:: INSTRUCTIONS TO FOLLOW ::
Exactly as written, print the lines from the top of the listing through the line containing "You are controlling"; include no pictures.

:: MATERIAL SUPPLIED ::
====
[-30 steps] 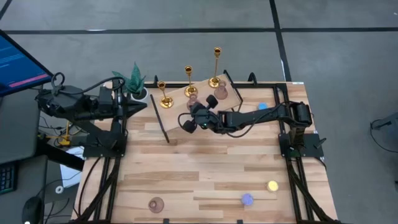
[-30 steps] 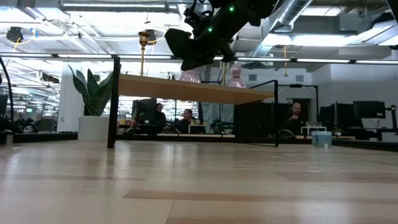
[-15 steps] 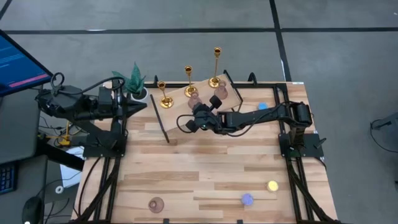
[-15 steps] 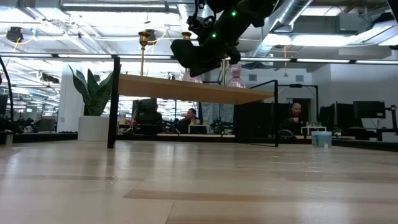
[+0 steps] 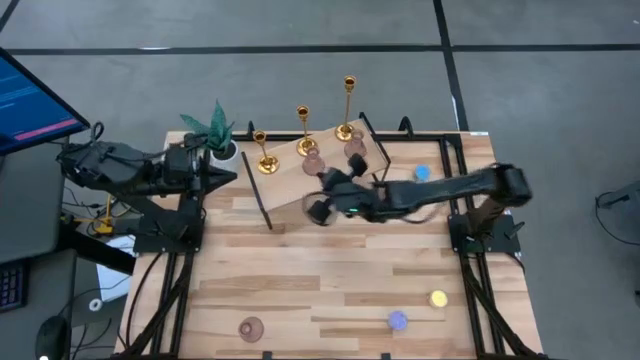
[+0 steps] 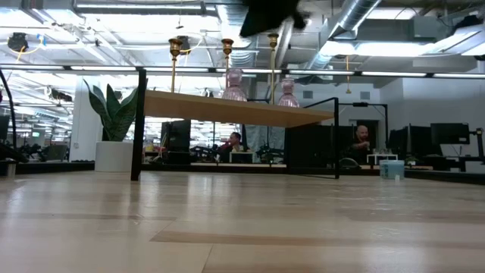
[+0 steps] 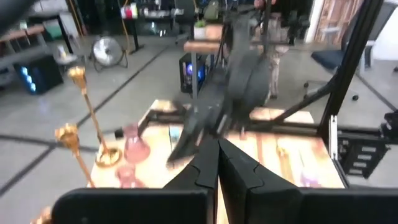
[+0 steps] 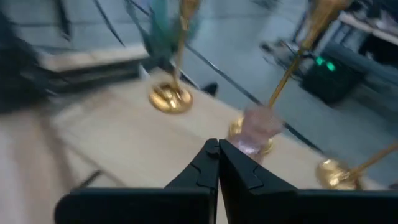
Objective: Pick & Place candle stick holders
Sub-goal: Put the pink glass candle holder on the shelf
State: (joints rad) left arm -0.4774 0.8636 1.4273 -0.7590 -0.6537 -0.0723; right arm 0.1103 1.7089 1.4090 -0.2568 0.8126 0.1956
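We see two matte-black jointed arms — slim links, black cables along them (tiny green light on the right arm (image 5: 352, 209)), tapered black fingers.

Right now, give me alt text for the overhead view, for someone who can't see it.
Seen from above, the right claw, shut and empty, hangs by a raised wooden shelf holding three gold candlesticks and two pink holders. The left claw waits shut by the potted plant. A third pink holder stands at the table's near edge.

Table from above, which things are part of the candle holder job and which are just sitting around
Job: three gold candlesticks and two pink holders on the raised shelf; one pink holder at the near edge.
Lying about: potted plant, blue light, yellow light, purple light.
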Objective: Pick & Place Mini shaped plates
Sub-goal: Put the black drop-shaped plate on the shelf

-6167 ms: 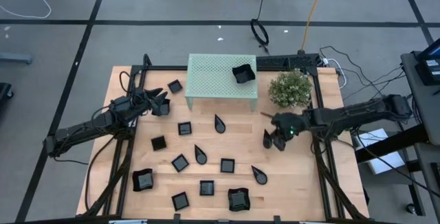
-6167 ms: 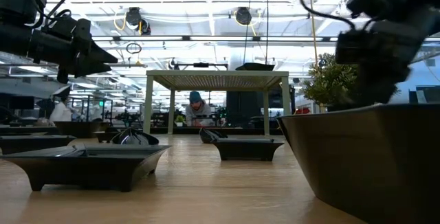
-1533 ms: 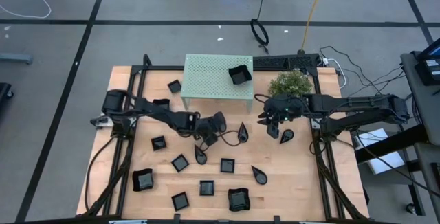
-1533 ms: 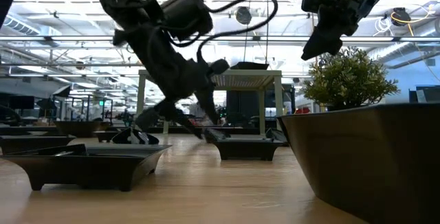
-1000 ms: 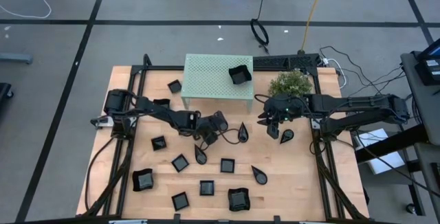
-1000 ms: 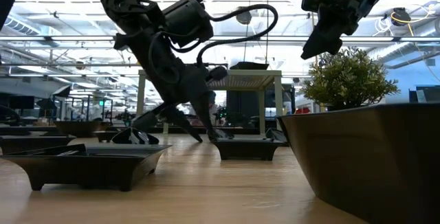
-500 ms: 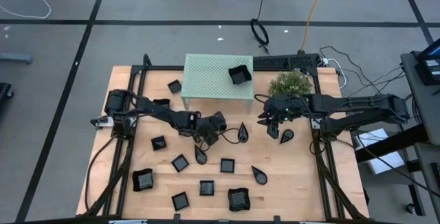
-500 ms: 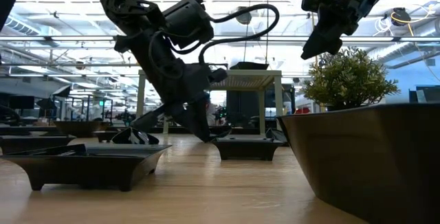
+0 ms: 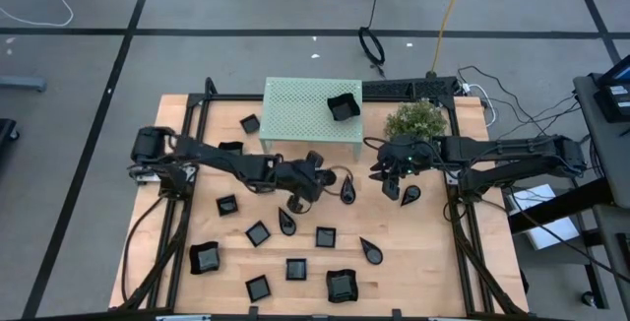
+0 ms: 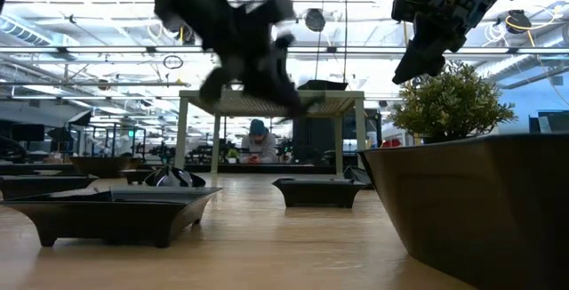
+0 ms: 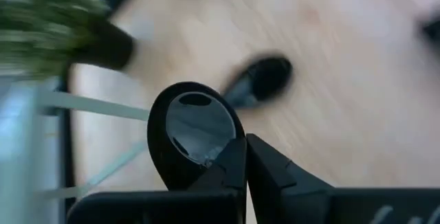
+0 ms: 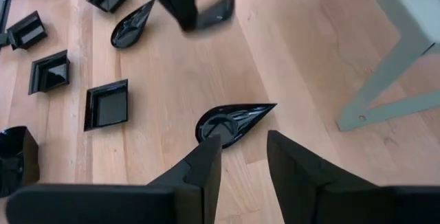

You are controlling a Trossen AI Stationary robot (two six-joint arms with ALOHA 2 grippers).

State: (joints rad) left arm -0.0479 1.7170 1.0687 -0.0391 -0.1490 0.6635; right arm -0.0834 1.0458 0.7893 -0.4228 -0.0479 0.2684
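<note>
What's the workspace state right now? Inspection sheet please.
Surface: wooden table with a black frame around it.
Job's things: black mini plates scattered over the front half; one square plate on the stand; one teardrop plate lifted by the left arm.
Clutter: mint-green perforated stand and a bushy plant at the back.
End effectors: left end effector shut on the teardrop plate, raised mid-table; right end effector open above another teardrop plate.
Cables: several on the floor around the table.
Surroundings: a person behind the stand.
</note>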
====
:: OUTPUT FOR THIS TASK ::
[-30 steps] 
[-30 steps] 
[-15 steps] 
[-15 steps] 
[+0 steps] 
[+0 steps] 
[+0 steps] 
[+0 steps] 
Objective: Pick & Place candle stick holders
Sub-goal: Put the pink glass candle holder on the shelf
State: (joints rad) left arm -0.4774 0.8636 1.4273 -0.7590 -0.6537 -0.0723; right arm 0.1103 1.7089 1.4090 -0.2568 0.8126 0.1956
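We see two matte-black jointed arms — slim links, black cables along them (tiny green light on the right arm (image 5: 352, 209)), tapered black fingers.

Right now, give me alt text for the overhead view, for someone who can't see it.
Seen from above, the right claw, shut and empty, hangs by a raised wooden shelf holding three gold candlesticks and two pink holders. The left claw waits shut by the potted plant. A third pink holder stands at the table's near edge.

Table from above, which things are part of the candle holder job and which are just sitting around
Job: three gold candlesticks and two pink holders on the raised shelf; one pink holder at the near edge.
Lying about: potted plant, blue light, yellow light, purple light.
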Objective: Pick & Place Mini shaped plates
Sub-goal: Put the black drop-shaped plate on the shelf

-6167 ms: 
-6167 ms: 
-1533 ms: 
-1533 ms: 
-1000 ms: 
-1000 ms: 
-500 ms: 
-500 ms: 
+0 ms: 
+0 ms: 
+0 ms: 
+0 ms: 

You are controlling a Trossen AI Stationary robot (two six-joint arms with ALOHA 2 grippers).

This exercise has been answered in full.